## [Instructions to follow]
Using the data below, show every line where the word "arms" occurs.
*** Block opens ***
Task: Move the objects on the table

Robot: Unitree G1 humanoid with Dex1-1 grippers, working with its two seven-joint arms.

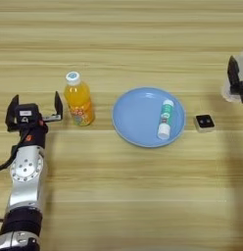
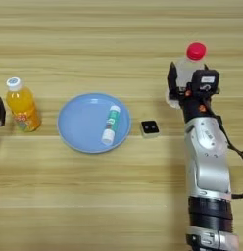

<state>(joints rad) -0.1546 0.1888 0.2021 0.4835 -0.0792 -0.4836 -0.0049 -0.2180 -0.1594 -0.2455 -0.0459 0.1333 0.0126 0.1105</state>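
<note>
On the wooden table [image 1: 123,196], with its long plank grain running side to side, a round blue plate [image 1: 135,117] sits near the middle. It is shallow, smooth and glossy, and it holds one thing: a green-and-white tube [image 1: 165,118], a slim cylinder lying flat on the plate's right half with its white cap end toward the robot.

Left of the plate, standing upright and apart from it, is the small orange juice bottle [image 1: 79,99], rounded plastic full of orange liquid, with a printed label low on its body and a white cap on top. Just left of it is the left gripper [image 1: 35,107], its two black fingers spread wide and pointing away from the robot; the right-hand finger stands just beside the bottle, but contact cannot be made out. Nothing lies between the fingers.

Right of the plate, close to its rim but clear of it, rests the tiny white cube [image 2: 150,128], its black face turned up.

Further right stands the clear plastic bottle [image 2: 190,66], see-through with a red cap, upright. The right gripper [image 2: 184,83] is at it, black fingers at the bottle's lower body; one finger shows on its left side, and whether they press the bottle cannot be told.
</note>
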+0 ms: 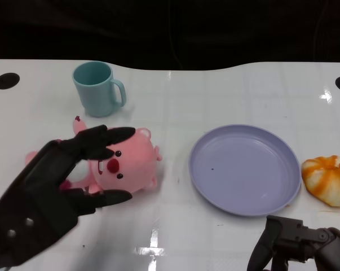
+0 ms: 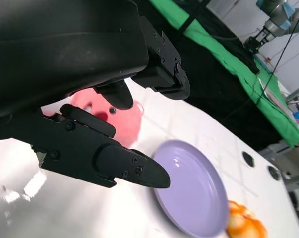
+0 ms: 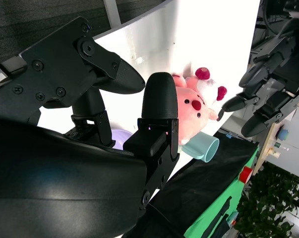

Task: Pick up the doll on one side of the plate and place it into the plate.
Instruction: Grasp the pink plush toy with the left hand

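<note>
The pink plush doll [image 1: 130, 164] lies on the white table, left of the lilac plate [image 1: 215, 195]. My left hand [image 1: 57, 186] hovers over the doll's left half, one finger stretched past its upper side and one past its lower side, holding nothing. The left wrist view looks between those fingers at the doll [image 2: 122, 119], with the plate [image 2: 189, 193] beyond it. My right hand [image 1: 299, 245] is at the table's near edge below the plate, fingers apart and empty. The right wrist view has the doll [image 3: 194, 111] under the left hand [image 3: 268, 89], with a gap between them.
A teal cup [image 1: 96, 87] stands behind the doll, handle to the right. An orange-and-white plush toy [image 1: 327, 178] lies just right of the plate. Two dark holes [image 1: 6, 80] mark the table's far corners. A black backdrop rises beyond the far edge.
</note>
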`<state>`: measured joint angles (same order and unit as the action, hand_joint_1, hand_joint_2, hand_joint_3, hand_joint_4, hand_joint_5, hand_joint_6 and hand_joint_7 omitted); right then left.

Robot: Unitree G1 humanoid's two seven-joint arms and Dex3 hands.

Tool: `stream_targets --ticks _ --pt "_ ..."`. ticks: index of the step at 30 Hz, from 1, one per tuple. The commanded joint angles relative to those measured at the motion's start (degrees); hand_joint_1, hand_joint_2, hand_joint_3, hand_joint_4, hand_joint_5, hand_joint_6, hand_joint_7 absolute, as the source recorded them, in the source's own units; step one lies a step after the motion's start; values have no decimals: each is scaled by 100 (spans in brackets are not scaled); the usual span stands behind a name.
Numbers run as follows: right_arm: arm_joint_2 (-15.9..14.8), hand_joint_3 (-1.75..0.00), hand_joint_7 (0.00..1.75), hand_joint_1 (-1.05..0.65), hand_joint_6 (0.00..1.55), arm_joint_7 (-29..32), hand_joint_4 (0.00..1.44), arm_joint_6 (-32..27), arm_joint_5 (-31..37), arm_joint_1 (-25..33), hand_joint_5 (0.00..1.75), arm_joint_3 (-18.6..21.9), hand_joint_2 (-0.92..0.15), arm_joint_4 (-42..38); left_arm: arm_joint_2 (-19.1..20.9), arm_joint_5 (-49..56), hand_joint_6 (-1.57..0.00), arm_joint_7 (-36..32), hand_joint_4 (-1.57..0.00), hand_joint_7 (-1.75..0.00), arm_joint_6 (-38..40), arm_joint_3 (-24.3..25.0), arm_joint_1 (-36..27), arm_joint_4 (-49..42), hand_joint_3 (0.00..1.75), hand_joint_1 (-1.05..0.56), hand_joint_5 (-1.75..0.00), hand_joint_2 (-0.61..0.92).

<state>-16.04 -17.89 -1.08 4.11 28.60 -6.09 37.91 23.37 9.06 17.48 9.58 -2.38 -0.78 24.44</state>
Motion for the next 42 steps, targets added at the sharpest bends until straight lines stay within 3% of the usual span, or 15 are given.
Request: stream_targets --ticks 1,14,19,32,42 --pt "-19 -112 134 -6 61 40 67 -15 -14 -8 166 41 -52 -4 293 600 -33 -129 -4 -7 -336 -80 231 -164 6 -60 -76 92" --pt "-19 -115 133 -4 61 44 67 -31 -15 22 166 47 -51 20 1008 2768 -23 110 0 0 -326 -669 1022 -723 4 -67 -39 92" --pt "-32 -115 133 -6 60 38 66 -36 -7 31 166 56 -51 30 1100 3461 -23 231 0 0 -268 -966 1342 -1100 2 -68 -36 91" --pt "-12 -113 134 -7 60 42 66 -50 -21 44 166 47 -51 37 946 4013 -26 197 -2 -1 -398 -1606 2224 -2675 0 -72 -40 89" --pt "-16 -114 134 -7 61 63 67 25 10 52 166 37 -51 31 577 4265 -24 -58 -4 0 -443 -2164 3022 -4316 0 -73 -33 91"
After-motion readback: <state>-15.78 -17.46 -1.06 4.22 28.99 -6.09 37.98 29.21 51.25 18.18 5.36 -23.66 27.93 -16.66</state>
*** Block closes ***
## [Solution to this problem]
Robot: Unitree G1 humanoid with Dex1-1 grippers, working with its two seven-joint arms.
Robot: Unitree G1 humanoid's two seven-joint arms and Dex3 hands.

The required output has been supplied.